### Required action:
Report every line of the data where the string "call" appears.

*** Provided material Section Begins ***

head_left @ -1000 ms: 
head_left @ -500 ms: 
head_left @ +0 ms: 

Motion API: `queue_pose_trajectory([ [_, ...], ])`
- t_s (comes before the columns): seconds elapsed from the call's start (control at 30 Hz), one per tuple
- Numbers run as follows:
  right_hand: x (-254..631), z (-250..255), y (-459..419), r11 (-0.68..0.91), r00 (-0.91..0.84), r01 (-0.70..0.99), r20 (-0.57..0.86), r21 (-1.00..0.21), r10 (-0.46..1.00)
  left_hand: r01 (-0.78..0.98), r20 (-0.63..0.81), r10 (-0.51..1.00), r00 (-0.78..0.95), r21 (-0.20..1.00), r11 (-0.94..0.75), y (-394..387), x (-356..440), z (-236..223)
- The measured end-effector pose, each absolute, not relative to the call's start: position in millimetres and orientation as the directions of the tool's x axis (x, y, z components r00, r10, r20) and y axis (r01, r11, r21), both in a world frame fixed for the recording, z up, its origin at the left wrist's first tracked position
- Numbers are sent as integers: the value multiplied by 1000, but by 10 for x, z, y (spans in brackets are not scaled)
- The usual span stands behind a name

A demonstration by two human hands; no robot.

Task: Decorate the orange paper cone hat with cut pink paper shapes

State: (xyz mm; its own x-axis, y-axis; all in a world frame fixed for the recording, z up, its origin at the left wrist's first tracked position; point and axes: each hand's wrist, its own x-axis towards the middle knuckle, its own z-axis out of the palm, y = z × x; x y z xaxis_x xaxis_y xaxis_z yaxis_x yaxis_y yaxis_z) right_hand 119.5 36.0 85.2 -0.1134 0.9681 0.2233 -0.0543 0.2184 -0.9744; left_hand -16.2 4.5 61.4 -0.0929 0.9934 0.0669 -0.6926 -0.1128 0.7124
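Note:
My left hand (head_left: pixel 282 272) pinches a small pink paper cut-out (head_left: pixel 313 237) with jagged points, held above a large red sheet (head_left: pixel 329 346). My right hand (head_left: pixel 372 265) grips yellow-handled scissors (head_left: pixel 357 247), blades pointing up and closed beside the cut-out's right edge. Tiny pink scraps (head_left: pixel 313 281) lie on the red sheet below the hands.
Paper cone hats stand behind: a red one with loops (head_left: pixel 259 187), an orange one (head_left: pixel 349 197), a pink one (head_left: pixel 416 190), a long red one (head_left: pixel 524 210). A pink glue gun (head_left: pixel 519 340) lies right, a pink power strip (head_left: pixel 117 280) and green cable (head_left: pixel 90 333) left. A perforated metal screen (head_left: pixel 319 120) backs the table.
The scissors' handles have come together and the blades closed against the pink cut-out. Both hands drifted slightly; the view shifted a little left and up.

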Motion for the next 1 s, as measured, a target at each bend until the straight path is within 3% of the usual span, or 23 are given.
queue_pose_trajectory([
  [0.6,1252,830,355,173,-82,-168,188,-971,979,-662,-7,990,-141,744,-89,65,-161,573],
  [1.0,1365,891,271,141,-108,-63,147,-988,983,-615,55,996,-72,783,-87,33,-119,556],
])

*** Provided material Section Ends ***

### Worked solution:
- t_s (comes before the columns): seconds elapsed from the call's start (control at 30 Hz), one per tuple
- The measured end-effector pose, each absolute, not relative to the call's start: position in millimetres and orientation as the directions of the tool's x axis (x, y, z components r00, r10, r20) and y axis (r01, r11, r21), both in a world frame fixed for the recording, z up, its origin at the left wrist's first tracked position

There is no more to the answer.